Are you talking about the Regulator or the electronic Solenoid Valve?

Skipper_Roy
------------------------------------------------------------------------


Left C said:


> I've got two and no problems (knocking on wood). It's made by Ronco; I'd swear it. Set it and forget it. Well, almost. I've had them for four months now and I've had to fiddle with the needle valve only a few times.
> 
> I've got mine connected to the Milwaukee controller so I really don't have to worry about it. Before I got the controller I found myself getting up in the middle of the night checking pH. I'd check it in the mornings and afternoon too. That's way to much worry. I like having these controllers with it. That's the way to go IMO.
> 
> But, when I first got them; I knew my starting bubble rate because I was using the same diffuser. I found that they held pretty steady and my worries were basically unfounded. It's a really great unit!
> 
> PS: My first one came from Aquatic Eco Systems and the directions were in English. My second one came from the Drs and like you said, the directions were in Chinese. That's a little weird don't you think?


----------



## shewey

Hi All,

I just got my azoo regulator delivered this week. Like someone above said, mine also had only the chinese instructions. Would anyone be able to scan their English instructions for me?

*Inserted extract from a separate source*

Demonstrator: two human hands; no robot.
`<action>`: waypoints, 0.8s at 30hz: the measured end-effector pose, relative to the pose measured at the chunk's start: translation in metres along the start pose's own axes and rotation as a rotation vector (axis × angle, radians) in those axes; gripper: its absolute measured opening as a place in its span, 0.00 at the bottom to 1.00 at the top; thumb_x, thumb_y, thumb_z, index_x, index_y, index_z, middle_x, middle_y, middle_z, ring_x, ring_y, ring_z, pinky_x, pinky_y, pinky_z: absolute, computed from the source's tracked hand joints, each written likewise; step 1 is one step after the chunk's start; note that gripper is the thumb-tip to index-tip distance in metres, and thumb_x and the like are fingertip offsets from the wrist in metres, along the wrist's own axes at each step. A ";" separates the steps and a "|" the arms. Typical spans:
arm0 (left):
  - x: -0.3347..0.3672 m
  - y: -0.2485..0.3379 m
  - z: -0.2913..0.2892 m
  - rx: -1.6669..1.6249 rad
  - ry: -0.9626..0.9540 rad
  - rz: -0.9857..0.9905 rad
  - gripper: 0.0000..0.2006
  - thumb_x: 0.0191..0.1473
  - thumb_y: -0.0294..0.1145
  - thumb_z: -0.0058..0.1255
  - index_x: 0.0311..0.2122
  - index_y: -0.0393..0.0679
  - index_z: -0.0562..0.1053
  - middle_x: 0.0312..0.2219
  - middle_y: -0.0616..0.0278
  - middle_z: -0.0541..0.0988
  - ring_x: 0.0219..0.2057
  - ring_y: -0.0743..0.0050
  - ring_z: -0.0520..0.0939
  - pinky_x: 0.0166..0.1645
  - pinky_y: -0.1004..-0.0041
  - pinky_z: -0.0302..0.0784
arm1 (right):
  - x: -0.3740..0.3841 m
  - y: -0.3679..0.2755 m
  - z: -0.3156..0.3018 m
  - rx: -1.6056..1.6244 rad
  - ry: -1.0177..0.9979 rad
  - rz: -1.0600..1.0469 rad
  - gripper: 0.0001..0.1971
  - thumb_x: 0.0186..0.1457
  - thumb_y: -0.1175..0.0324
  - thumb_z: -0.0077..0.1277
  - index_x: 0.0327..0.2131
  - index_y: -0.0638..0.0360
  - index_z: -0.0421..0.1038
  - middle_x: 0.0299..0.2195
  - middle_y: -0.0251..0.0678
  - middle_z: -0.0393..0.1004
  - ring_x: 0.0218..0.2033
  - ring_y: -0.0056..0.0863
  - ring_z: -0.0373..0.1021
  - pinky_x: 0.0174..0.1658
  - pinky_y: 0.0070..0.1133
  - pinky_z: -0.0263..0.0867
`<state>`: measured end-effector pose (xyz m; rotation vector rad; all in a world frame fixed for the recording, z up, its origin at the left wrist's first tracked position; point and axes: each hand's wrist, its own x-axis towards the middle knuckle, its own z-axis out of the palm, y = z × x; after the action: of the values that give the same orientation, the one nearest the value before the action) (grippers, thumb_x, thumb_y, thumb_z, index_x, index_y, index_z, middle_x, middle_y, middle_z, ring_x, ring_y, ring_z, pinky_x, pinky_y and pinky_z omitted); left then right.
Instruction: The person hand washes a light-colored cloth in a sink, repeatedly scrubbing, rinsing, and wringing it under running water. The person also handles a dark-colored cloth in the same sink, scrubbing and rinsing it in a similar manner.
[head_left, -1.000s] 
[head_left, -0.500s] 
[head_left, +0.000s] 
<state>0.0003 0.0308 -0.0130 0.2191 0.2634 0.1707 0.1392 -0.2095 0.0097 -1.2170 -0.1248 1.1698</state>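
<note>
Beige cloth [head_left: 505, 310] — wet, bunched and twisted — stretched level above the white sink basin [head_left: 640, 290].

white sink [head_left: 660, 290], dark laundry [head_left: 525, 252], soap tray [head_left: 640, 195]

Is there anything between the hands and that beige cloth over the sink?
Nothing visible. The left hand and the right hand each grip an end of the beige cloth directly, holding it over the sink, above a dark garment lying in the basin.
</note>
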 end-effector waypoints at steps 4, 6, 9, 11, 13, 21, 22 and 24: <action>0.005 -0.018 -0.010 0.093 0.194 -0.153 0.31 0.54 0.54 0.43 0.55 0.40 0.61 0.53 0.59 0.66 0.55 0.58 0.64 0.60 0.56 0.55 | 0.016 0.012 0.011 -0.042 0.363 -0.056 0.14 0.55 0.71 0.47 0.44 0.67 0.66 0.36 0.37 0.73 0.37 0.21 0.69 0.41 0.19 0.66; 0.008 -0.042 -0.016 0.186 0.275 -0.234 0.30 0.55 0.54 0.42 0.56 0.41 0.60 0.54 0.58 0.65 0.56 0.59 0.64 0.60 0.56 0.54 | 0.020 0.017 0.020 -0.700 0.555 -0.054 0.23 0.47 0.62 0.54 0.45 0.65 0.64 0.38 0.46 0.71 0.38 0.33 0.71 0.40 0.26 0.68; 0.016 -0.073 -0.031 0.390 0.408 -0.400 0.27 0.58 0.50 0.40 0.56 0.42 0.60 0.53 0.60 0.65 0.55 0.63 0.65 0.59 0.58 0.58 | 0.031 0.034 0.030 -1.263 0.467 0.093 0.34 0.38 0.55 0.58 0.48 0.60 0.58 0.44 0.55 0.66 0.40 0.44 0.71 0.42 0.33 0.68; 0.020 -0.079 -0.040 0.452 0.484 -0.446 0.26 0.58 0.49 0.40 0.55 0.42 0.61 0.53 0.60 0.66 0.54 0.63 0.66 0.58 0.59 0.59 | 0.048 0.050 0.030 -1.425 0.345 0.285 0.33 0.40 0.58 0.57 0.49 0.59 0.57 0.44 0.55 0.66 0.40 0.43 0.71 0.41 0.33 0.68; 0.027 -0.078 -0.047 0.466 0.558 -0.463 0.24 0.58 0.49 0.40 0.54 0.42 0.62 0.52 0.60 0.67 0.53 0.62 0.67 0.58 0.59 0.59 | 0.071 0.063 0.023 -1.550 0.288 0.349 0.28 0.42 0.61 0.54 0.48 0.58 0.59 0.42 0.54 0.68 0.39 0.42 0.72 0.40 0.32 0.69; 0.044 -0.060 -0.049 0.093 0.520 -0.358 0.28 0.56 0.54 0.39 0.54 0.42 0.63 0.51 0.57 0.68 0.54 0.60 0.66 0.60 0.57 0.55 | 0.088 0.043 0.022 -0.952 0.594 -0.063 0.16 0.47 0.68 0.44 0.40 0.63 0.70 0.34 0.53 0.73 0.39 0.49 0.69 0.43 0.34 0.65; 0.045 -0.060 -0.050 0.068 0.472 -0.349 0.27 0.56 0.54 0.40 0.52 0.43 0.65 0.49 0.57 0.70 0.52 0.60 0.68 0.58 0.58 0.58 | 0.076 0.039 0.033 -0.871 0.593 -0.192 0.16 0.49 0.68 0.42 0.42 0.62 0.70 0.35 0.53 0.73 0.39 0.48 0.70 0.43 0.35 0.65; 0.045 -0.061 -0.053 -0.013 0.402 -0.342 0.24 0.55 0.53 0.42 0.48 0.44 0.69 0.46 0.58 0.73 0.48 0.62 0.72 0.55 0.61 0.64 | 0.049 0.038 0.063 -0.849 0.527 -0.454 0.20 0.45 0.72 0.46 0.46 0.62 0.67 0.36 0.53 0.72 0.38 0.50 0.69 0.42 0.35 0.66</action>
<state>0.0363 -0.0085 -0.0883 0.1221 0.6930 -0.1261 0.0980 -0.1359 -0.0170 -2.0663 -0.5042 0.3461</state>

It probably seems like a silly question however this is the first time I have used a pressurized system so I am new to all this. 

Cheers,
Mark.


----------



## FobbyBobby23

^^ yeah there are no directions!!

it kinda sucks....

im using mine on a paintball cylinder, just screwed it onto the cylinder (it has an inline on/off) with 1 washer

i'd imagine with a normal CO2 cylinder you just place 1 washer and then screw it onto the cylinder, open the valves, plug the solenoid in and then play with needle valve to get desired bubble rate

i'm wondering though, is it necessary to use something like a wrench to tighten the regulator into the tank valve?


----------



## Rex Grigg

You should use a wrench. You MUST compress the washer or it won't seal. It's a flat face compression seal.


----------



## John N.

Most airline tubing and CO2 tubing for our regulators should be around 3/16" inner diameter. 

The floating needle valve issue resulting in an inconsistent bubble count hasn't been an issue for me. I have two Azoos, and both seem to work well right out of the box and with the solenoid on a timer. My bubble count is an average of 3 bps and attached to a glass diffuser.

When I had the floating inconsistent bubble count with my Milwaukee Regulator on a timer, I've just had the bubble count way up until it regularly came back down to a consistent count. I think with any regulator with its solenoid on a timer for evening shut-off can produce a shifting bubble count. It just takes some time fiddling with it. You may not get it to the exact count, but it'll get to the point where it's good enough for our purposes. This may work for you if you are having an issue with the Azoo. Another possible solution is to get a clippard needle valve for that finer control you desire. Between these two regulators, Azoo still gets my vote for the ease of setting up, but I still would buy both.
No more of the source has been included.